Marienburger Str. 39, zum Ersten

 

Alfons Kleickmann ist einer der beiden Geschäftsführer der Abiv Immobilien GmbH, der die Marienburger Str. 39 gehört. Von ihm erhielten die Mieter im Dezember letzten Jahres ein Schreiben mit folgendem Inhalt:

"Wir sind seit drei Jahren Eigentümer des Hauses Marienburger Str. 39. Wie Ihnen bekannt ist, sollte das Haus zwischenzeitlich verkauft werden. Da der Kaufinteressent allerdings nicht in der Lage war, seinen Verpflichtungen nachzukommen - und somit wohl auch niemals eine notwendige Sanierung vorgenommen hätte - befindet sich die Marienburger Str. 39 weiterhin in unserem Besitz.

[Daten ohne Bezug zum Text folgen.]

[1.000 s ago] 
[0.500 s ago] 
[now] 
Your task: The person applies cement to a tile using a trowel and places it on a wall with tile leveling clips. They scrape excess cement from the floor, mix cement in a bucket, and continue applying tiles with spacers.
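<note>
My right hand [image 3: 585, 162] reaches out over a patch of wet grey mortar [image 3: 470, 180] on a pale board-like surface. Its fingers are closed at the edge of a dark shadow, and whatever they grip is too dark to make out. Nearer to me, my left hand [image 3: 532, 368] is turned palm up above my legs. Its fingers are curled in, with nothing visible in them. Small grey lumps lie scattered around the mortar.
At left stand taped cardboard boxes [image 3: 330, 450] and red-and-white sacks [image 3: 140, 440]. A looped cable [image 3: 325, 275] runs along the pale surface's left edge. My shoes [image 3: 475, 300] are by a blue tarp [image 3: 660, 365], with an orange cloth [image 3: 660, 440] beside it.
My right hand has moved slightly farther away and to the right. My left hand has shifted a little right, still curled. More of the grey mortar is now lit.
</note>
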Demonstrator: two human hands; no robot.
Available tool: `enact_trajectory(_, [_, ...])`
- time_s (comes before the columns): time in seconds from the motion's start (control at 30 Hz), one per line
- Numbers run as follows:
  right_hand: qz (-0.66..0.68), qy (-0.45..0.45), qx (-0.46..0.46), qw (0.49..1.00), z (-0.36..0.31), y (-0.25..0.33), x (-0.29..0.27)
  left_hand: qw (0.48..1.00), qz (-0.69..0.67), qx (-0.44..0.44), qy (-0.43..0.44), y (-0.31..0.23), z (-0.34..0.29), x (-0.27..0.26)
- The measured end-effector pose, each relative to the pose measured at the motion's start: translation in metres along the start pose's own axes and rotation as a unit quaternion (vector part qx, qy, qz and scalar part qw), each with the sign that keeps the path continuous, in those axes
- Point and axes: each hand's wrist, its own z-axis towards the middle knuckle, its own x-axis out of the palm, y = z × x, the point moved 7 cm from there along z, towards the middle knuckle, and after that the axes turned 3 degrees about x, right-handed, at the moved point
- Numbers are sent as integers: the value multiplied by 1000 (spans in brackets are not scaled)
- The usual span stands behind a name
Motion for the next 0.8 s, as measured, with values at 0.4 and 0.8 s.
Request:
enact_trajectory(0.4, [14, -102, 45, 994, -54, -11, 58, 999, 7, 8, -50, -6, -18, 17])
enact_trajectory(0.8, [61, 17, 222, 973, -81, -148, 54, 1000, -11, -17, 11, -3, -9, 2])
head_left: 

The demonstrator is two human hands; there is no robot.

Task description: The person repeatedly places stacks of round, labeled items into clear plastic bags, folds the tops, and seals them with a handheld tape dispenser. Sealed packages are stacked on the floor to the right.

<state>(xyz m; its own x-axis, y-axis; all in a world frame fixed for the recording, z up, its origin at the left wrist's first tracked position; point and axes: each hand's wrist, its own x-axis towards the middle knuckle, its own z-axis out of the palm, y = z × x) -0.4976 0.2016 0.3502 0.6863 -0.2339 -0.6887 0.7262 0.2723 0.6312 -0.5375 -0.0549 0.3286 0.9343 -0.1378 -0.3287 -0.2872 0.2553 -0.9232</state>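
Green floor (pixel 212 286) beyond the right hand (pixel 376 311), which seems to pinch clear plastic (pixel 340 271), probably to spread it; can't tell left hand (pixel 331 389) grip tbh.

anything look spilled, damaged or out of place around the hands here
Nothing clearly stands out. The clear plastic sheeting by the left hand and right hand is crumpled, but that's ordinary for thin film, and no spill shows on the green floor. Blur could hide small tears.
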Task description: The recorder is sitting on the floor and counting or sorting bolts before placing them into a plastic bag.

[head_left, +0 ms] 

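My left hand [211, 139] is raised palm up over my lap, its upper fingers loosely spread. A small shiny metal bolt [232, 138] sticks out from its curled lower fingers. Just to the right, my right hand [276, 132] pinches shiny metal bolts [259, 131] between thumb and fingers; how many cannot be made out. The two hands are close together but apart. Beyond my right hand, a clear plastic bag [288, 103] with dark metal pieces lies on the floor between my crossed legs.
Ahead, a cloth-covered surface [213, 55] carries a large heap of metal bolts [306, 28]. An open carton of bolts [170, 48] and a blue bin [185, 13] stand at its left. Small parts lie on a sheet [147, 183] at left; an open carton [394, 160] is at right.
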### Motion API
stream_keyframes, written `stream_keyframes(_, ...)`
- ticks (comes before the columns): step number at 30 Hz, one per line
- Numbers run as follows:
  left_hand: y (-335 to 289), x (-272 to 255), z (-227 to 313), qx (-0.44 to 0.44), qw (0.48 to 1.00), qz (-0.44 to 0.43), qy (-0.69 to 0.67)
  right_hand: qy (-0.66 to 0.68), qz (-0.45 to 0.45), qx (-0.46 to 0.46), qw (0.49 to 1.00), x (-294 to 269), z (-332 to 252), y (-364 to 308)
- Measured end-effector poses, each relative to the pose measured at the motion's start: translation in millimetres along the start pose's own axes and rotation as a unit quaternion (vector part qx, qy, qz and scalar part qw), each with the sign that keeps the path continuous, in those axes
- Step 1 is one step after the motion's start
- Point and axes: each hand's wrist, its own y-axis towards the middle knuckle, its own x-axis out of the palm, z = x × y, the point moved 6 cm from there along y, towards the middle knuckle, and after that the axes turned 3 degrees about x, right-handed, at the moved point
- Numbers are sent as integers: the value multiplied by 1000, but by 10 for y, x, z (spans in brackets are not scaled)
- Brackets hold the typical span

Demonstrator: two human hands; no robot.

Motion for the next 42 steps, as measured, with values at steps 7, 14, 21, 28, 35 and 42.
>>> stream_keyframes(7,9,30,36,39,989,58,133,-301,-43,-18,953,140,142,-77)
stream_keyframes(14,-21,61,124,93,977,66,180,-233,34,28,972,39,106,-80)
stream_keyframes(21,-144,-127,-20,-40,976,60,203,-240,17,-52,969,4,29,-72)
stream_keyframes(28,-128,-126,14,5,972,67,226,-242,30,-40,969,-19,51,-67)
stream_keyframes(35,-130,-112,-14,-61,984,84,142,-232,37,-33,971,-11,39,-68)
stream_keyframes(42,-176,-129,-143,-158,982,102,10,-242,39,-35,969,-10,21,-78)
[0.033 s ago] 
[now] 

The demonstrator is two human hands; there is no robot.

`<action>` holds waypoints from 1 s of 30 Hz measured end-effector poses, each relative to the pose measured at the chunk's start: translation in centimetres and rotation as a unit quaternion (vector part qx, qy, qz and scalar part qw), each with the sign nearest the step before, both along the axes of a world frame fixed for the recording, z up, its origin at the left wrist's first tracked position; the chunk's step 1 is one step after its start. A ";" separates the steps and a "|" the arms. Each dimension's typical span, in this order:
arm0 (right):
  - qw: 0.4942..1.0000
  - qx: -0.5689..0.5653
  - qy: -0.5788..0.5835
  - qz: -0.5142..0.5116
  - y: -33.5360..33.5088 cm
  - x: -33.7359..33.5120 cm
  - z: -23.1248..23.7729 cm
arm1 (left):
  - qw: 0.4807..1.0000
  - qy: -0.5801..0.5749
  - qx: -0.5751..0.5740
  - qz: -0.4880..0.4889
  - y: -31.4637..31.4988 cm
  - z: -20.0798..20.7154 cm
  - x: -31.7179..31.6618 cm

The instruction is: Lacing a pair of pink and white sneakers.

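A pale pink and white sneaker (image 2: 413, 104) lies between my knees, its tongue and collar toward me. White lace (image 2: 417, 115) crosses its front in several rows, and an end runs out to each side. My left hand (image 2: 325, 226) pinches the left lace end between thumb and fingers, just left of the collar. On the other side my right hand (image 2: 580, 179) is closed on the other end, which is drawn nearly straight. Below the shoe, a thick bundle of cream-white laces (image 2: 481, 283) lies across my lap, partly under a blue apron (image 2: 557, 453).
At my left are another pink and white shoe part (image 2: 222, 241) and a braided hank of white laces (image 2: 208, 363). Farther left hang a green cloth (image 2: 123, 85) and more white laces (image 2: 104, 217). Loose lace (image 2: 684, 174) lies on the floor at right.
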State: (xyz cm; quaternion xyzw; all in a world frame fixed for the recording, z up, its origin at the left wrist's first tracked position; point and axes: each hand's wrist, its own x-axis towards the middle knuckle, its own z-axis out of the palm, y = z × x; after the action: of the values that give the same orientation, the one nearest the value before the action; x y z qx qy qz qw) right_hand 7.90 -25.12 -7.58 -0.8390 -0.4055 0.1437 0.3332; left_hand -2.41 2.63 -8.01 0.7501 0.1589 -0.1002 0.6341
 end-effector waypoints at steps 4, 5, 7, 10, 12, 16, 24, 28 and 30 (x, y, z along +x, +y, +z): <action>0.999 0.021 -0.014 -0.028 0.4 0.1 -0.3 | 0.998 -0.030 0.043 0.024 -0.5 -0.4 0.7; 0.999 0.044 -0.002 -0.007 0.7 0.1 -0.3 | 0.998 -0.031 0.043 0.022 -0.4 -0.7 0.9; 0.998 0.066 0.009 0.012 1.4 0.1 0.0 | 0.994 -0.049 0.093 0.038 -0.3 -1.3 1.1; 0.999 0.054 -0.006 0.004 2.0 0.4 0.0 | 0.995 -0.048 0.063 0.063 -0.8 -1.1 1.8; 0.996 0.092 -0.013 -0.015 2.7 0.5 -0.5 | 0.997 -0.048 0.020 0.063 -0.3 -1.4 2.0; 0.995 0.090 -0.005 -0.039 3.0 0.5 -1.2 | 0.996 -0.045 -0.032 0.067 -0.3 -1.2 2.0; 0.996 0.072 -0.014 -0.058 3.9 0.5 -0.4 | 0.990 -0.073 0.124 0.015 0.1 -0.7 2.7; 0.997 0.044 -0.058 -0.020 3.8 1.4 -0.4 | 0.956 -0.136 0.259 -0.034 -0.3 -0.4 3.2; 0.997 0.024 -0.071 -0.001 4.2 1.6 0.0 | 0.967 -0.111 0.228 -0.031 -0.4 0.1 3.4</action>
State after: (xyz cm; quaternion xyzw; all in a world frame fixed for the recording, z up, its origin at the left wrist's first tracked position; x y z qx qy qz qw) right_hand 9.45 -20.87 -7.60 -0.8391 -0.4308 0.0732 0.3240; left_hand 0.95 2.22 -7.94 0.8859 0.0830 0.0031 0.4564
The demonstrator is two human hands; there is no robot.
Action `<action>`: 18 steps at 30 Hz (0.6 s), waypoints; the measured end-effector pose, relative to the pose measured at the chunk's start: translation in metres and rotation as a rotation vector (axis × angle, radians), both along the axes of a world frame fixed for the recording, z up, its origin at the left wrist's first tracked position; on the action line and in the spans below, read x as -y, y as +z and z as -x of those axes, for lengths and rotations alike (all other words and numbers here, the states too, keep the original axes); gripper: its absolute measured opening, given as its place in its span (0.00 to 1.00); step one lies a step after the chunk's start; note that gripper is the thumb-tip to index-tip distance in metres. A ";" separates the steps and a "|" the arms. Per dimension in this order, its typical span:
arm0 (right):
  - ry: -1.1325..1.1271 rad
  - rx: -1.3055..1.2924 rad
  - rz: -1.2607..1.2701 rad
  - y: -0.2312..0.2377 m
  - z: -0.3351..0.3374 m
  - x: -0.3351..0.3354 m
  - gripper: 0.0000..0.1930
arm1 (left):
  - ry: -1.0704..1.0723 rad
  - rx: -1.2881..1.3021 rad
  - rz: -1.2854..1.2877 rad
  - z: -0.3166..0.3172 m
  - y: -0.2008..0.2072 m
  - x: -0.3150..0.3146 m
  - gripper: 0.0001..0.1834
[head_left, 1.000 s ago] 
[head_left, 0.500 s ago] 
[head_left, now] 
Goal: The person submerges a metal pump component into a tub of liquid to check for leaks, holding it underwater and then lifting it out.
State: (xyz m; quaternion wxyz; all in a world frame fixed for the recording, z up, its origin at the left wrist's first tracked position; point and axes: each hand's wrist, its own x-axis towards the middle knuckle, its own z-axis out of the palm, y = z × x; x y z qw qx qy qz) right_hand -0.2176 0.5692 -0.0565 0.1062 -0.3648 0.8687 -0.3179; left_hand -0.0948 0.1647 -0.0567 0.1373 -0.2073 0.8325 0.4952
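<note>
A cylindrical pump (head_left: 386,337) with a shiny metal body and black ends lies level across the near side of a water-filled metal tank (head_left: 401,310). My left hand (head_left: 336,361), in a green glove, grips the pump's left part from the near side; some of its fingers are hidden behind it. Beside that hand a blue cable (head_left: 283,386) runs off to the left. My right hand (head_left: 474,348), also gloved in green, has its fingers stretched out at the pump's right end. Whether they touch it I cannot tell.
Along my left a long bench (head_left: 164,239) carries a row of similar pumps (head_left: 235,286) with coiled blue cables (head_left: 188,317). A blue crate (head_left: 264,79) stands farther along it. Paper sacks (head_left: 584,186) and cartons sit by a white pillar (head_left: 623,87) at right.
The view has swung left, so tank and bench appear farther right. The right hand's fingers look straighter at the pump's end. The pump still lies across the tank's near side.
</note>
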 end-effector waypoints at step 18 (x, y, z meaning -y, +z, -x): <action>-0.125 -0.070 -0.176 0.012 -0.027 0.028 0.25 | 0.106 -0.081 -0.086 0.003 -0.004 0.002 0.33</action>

Für die Umsetzung der Modernisierung benötigen wir finanzielle Mittel, die zum Teil aus den Verkäufen von Wohnungen bereitgestellt werden sollen. Daher haben wir u.a. durch Annoncen in der Tagespresse und eine Beratung vor Ort erste Gespräche mit Interessenten geführt, die sich für das Haus und die Wohnung interessieren. Selbstverständlich haben wir bisher noch keine Wohnung verkauft!

Sie haben als Mieter ein gesetzliches Vorkaufsrecht für die von Ihnen bewohnte Wohnung. Daher bieten wir Ihnen Ihre Wohnung zum Vorzugspreis an. Bei einem persönlichen Gespräch, in dem alle Einzelheiten mit Ihnen erörtert werden können, werden wie Ihnen unser Angebot im Detail erläutern. Einige Wohnungen werden auf Grund von Wohnungszusammenlegungen nach der Sanierung andere Grundrisse und Größen haben. In diesem Fall können wir Ihnen auch eine andere Wohnung im Hause zu einem Vorzugspreis anbieten. ...."

Entwaffnend die Direktheit, mit der Herr Kleickmann blauäugigen Blickes als positive Geschäftsstrategie verkündet, was die AG UMWANDLUNG seit Jahren zu skandalisieren versucht: Ja, so wird es heutigentags gemacht. Man kauft eine Immobilie, hat selbstverständlich gar nicht das erforderliche Kapital, versucht zunächst den schnellen Deal und den mittleren Profit durch Weiterverkauf zu realisieren und entschließt sich, wenn das nicht klappt, die Modernisierung selbst durchzuführen. Wobei man meint, sich die erforderlichen Mittel durch den vorgezogenen Verkauf von einzelnen Wohnungen beschaffen zu können. Herr Dipl.-Ing. Alfons Kleickmann und sein Partner (womöglich auch Studienkollege) Dipl.-Ing. Ulrich Würminghausen können darin nichts Anstößiges finden. Wie sollten sie auch?

Wenn aber Alfons und Ulrich, die geschäftstüchtigen Diplomingenieure, darüber hinaus meinen, sie könnten die Grundrisse vermieteter Wohnungen zur Disposition stellen und damit nach ihrem Gutdünken verfahren, dann gehört ihnen nachhaltig klar gemacht, dass sie damit den Nachweis einer Wohnwertverbesserung zu führen haben. Einen Beweis, den sie nie zu erbringen in der Lage sein werden. Zu dieser - letztendlich auch für Alfred und Ulrich realitätsgerechten und daher positiven - Erfahrung können Ihnen aber nur die Mieter verhelfen.

Die Mieter der Marienburger Str. 39 scheinen dazu entschlossen und auch fähig. Wir drücken die Daumen und werden weiter berichten - und falls nötig auch Unterstützung leisten.